Acorda, amor.

Havia muita claridade naquele quarto. Os olhos estavam mais pesados que o de costume. 
Ficar ali, horizontal, seria mais simples.
Quando os pés pressionaram o chão, foi preciso mais força pra não cair. Então, pausei.
Fitei as paredes e me perguntei qual a razão do cotidiano se iniciar com tanta dificuldade hoje.
Olhei os papéis ao redor, os lençóis mais bagunçados que o normal, o travesseiro recém afastado dos meus braços...
Ainda hesitando, levantei e fui ao espelho. Lá entendi o que acontecera. 
Meus olhos, a cama, os papéis, o travesseiro...
Peguei no sono em algum momento da madrugada. Exausta do sentimento de indiferença, dormi.
Amanheci a mesma. Menos consciente.

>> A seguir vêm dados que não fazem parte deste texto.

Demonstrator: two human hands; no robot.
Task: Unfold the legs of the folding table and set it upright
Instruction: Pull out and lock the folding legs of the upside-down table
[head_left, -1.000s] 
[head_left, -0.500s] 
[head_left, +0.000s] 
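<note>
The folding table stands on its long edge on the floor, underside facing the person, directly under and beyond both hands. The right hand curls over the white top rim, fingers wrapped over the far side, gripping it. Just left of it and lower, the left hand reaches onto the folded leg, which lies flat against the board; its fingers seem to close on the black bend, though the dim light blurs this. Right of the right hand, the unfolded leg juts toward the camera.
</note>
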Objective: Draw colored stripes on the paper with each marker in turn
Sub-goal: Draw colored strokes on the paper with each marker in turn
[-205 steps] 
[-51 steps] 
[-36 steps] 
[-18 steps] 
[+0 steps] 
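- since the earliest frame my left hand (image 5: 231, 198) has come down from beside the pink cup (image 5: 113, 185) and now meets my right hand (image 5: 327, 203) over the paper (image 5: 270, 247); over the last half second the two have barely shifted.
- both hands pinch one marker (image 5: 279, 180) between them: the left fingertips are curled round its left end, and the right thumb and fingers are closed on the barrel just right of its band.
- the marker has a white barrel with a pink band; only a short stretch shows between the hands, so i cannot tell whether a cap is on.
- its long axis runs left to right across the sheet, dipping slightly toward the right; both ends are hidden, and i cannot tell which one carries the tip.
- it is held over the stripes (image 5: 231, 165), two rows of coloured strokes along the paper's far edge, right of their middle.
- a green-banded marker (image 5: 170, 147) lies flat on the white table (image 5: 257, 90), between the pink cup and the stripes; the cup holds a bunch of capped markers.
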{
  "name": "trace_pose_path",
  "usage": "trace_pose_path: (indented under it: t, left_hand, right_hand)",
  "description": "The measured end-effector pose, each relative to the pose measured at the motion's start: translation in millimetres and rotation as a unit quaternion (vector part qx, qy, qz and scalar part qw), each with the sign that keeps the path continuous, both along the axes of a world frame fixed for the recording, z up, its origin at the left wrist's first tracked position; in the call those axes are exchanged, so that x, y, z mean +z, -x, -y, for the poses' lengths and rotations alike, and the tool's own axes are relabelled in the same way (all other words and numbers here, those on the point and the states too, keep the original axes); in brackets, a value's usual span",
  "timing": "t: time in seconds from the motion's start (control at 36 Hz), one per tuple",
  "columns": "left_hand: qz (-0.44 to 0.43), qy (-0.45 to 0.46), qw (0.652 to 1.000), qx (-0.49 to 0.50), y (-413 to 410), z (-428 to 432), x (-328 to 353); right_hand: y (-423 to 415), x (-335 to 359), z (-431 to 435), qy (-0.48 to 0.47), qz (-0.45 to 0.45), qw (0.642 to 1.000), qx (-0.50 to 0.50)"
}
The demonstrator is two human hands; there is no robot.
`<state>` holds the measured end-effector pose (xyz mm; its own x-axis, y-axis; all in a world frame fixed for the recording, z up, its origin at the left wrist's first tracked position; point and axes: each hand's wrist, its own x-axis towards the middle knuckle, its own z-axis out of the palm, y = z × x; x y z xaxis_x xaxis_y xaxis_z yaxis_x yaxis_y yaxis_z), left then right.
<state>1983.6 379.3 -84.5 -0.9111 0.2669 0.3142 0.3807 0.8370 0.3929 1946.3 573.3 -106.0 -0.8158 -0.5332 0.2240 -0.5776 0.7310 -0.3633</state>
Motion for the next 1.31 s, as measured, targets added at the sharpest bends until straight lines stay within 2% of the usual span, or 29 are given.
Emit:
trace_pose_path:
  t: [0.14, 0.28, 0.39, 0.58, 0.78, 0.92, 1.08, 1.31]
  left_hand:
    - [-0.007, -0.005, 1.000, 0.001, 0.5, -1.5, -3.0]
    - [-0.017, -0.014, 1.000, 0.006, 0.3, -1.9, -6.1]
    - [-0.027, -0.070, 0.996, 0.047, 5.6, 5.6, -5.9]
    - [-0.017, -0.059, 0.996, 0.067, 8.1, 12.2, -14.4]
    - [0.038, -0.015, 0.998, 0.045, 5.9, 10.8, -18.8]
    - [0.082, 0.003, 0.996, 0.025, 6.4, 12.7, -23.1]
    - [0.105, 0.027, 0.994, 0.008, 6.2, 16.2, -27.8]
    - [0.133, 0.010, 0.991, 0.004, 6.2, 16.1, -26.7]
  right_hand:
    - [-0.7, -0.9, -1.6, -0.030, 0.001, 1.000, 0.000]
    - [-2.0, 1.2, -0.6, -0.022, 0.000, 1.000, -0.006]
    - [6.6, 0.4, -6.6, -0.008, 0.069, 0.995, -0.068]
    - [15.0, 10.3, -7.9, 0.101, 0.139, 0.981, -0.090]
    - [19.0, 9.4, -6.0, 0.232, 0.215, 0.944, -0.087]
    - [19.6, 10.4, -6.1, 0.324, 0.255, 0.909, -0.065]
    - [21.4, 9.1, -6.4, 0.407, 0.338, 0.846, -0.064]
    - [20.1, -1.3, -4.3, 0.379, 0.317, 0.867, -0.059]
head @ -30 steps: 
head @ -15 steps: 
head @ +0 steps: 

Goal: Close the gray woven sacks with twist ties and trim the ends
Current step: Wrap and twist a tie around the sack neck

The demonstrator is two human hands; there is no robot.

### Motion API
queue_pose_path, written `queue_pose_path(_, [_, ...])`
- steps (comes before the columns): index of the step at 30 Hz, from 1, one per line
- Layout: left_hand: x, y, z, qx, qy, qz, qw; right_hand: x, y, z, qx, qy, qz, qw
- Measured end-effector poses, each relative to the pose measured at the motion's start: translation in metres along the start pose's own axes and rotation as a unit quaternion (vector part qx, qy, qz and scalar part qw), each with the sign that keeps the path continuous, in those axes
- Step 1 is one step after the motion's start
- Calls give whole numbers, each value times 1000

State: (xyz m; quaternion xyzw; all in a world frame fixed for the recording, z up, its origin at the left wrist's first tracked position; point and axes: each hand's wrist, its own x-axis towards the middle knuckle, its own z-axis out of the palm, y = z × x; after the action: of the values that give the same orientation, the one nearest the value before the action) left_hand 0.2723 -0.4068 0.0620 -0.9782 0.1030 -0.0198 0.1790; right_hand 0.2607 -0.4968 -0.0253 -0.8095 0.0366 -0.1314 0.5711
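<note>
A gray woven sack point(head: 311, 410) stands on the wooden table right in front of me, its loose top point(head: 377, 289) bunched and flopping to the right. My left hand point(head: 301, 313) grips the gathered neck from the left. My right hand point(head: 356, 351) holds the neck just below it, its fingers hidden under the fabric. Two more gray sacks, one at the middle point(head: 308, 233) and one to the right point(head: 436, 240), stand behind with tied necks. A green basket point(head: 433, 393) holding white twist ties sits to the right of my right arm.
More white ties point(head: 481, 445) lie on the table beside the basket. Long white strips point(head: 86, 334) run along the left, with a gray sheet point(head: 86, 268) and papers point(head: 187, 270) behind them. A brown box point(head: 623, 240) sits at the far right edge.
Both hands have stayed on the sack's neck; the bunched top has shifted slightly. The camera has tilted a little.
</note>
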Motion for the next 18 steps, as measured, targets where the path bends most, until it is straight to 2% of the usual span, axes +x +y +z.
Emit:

Mais exausta.


E se?

Se eu só gostasse?
Amando como antes talvez fosse fácil.
Amando como antes as coisas seriam simples.
Amando como antes teríamos prazo de validade.
Então, não.

Se eu calasse?
Silêncio era suficiente pra conquistar a voz do outro.
Silenciando como antes o telefone tocaria mais.
Silenciando como antes já teríamos nos calado pra sempre.
Então, não.

Se eu não cedesse?
Estando certa como antes eles viriam aos montes, fariam fila
em minha porta e eu ganharia rosas, chocolates e corações.
Estando certa como antes os desejos cessariam nos primeiros meses.
Certa, eu que iria embora.
Então, não.

Nunca houve amor ou o silêncio da sagacidade sequer a razão dos corretos.

É o que basta.

Basta uma gotinha percorrer o meu rosto, sentir aquele gostinho salgado e suspirar pra inspiração invadir. Seria, então, a oportunidade de deixar fluir o que se sente ou o magnífico espetáculo do acaso se confirmando em palavras? De qualquer forma, com qualquer nome isso é o que basta.